§ What you will do: In the listing below, find the line holding "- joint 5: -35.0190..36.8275" and the line holding "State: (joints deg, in". Write out those two lines and all lines between, exactly, and nothing more.

§ Provided data:

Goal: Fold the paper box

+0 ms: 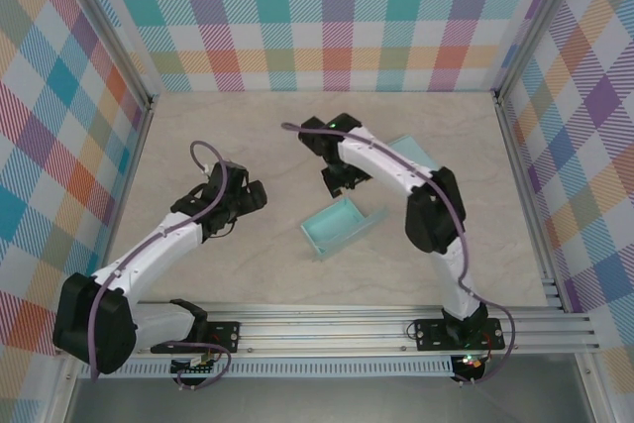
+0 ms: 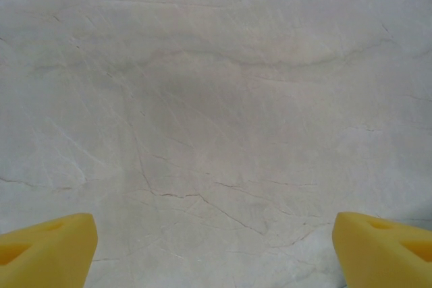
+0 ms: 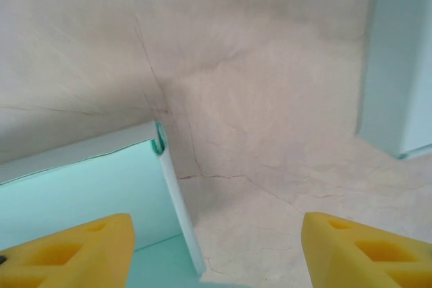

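Your pale teal paper box (image 1: 340,226) sits mid-table, its far wall just under the right gripper (image 1: 337,183) — jaws parted, holding nothing; straddle that wall's rim squarely before pinching the fold. Your left gripper (image 1: 243,200) hangs wide open over bare table (image 2: 216,99). Count: two teal paper pieces — box plus flat teal panel (image 1: 416,152) farther right — two grippers.

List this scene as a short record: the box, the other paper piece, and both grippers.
paper box: teal, walls partly raised, mid-table
second teal piece: on the table, partly hidden by the right arm, apart from the box
left gripper: open, over bare table
right gripper: open, at a box wall, holding nothing
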Action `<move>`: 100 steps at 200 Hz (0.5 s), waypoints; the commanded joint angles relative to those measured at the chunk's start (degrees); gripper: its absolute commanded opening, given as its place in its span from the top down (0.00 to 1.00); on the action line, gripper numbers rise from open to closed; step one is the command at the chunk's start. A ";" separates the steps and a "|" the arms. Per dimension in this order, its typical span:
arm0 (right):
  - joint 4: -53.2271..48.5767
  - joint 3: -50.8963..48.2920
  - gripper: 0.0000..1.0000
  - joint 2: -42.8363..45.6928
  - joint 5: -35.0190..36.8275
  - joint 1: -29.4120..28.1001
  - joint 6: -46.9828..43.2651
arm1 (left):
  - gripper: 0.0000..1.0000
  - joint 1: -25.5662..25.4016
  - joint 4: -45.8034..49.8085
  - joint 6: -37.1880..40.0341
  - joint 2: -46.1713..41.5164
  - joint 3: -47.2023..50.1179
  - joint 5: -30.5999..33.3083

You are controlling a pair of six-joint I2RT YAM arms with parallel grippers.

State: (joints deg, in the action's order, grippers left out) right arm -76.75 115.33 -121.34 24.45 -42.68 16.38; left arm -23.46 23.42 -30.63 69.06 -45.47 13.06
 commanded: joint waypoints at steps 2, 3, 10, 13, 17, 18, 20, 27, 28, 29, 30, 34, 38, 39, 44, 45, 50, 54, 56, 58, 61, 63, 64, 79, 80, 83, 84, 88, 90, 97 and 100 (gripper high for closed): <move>0.86 0.84 0.34 10.94 0.68 0.14 0.44 | 0.09 0.88 -2.27 1.14 3.22 -0.90 -3.20; 1.01 0.63 0.34 11.34 0.69 0.14 0.55 | 0.09 0.88 -2.25 1.16 3.38 -0.96 -3.39; 2.20 -1.49 0.33 14.58 0.78 0.14 1.55 | 0.09 0.88 -2.62 1.45 4.59 -1.34 -4.71; 2.82 -2.69 0.33 16.20 0.78 0.14 2.04 | 0.08 0.90 -2.83 1.50 5.27 -1.42 -5.36; 3.69 -4.55 0.33 18.29 0.76 0.14 2.74 | 0.08 0.87 -3.09 1.58 5.92 -1.67 -6.11; 4.01 -5.05 0.33 18.88 0.77 0.14 2.89 | 0.08 0.83 -3.19 1.61 6.09 -1.70 -6.20; 4.53 -6.02 0.33 19.87 0.77 0.14 3.27 | 0.08 0.80 -3.31 1.56 6.51 -1.65 -6.67; 6.51 -10.24 0.32 24.09 0.56 0.14 4.69 | 0.08 0.79 -4.06 1.47 7.81 -1.92 -7.87; 6.78 -10.75 0.32 24.59 0.49 0.14 4.88 | 0.08 0.79 -4.16 1.46 8.00 -1.91 -8.09; 7.01 -11.54 0.32 25.33 0.42 0.09 5.15 | 0.08 0.79 -4.25 1.46 8.15 -1.99 -8.29; 7.38 -12.19 0.32 25.96 0.33 0.11 5.37 | 0.07 0.79 -4.34 1.45 8.30 -1.99 -8.43; 8.69 -14.96 0.31 28.56 -0.02 0.14 6.25 | 0.07 0.79 -4.73 1.45 9.09 -2.13 -9.11; 10.03 -17.84 0.30 31.19 -0.61 0.14 7.05 | 0.07 0.79 -5.02 1.46 9.97 -2.39 -9.81; 10.35 -18.51 0.30 31.79 -0.80 0.14 7.25 | 0.07 0.79 -5.13 1.50 10.14 -2.41 -9.98; 12.22 -22.13 0.28 35.06 -1.73 0.14 8.11 | 0.07 0.72 -5.50 1.55 11.14 -2.77 -10.68; 12.54 -23.03 0.28 35.88 -1.88 0.14 8.34 | 0.07 0.71 -5.54 1.55 11.34 -2.86 -10.81; 14.42 -26.84 0.26 39.27 -2.80 0.14 9.14 | 0.07 0.70 -5.82 1.68 12.40 -3.14 -11.53; 15.86 -29.84 0.25 41.92 -3.68 0.14 9.80 | 0.07 0.63 -6.04 1.78 13.33 -3.60 -12.04; 16.59 -31.18 0.24 43.08 -4.18 0.14 10.09 | 0.07 0.62 -6.13 1.86 13.72 -3.80 -12.23; 17.28 -32.81 0.24 44.49 -4.64 0.14 10.43 | 0.08 0.57 -6.18 1.97 14.19 -3.98 -12.44; 18.22 -34.94 0.22 46.35 -5.32 0.14 10.90 | 0.08 0.46 -6.28 2.11 14.83 -4.27 -12.70; 18.94 -36.30 0.22 47.46 -5.91 0.14 11.25 | 0.08 0.44 -6.28 2.15 15.19 -4.38 -12.95; 19.24 -36.92 0.21 47.97 -6.13 0.14 11.41 | 0.09 0.44 -6.32 2.28 15.43 -4.59 -13.00; 22.72 -46.36 0.01 56.13 -9.51 0.14 14.03 | 0.11 -0.23 -6.45 2.92 18.60 -6.53 -13.86; 22.89 -46.83 0.00 56.52 -9.68 0.14 14.21 | 0.11 -0.29 -6.46 2.98 18.80 -6.72 -13.90; 23.30 -48.44 0.00 57.92 -10.12 0.14 14.79 | 0.12 -0.53 -6.52 3.16 19.50 -7.09 -14.04; 23.40 -48.88 0.00 58.34 -10.25 0.14 14.93 | 0.12 -0.58 -6.49 3.19 19.69 -7.22 -14.08; 23.83 -50.93 0.00 60.04 -10.78 0.14 15.90 | 0.12 -0.87 -6.68 3.25 20.54 -7.79 -14.11; 24.06 -52.05 0.00 60.97 -11.10 0.14 16.39 | 0.12 -0.95 -6.71 3.24 20.97 -7.96 -14.18; 24.86 -55.44 0.00 63.66 -11.90 0.14 18.14 | 0.13 -1.46 -6.76 3.21 22.43 -8.96 -14.11; 25.37 -56.72 0.00 64.62 -12.45 0.09 18.72 | 0.14 -1.71 -6.80 3.22 23.01 -9.26 -14.16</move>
State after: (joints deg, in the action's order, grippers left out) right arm -58.46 67.79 -63.29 17.93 -42.68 27.86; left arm -23.97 18.28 -28.71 88.44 -51.11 1.26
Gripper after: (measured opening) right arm 0.991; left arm 0.875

§ Task result:
  - joint 5: -35.0190..36.8275
  - joint 1: -29.4120..28.1001
  - joint 6: -46.9828..43.2651
arm1 (left):
  - gripper: 0.0000..1.0000
  - joint 1: -25.5662..25.4016
  - joint 4: -45.8034..49.8085
  - joint 6: -37.1880..40.0341
  - joint 2: -46.1713..41.5164
  - joint 3: -47.2023..50.1179
  - joint 5: -30.5999..33.3083

You are controlling a pair of six-joint I2RT YAM arms with parallel grippers.

State: (joints deg, in the action's order, grippers left out) right arm -76.75 115.33 -121.34 24.45 -42.68 16.38; left arm -23.46 23.42 -30.63 69.06 -45.47 13.06

This concludes the exercise.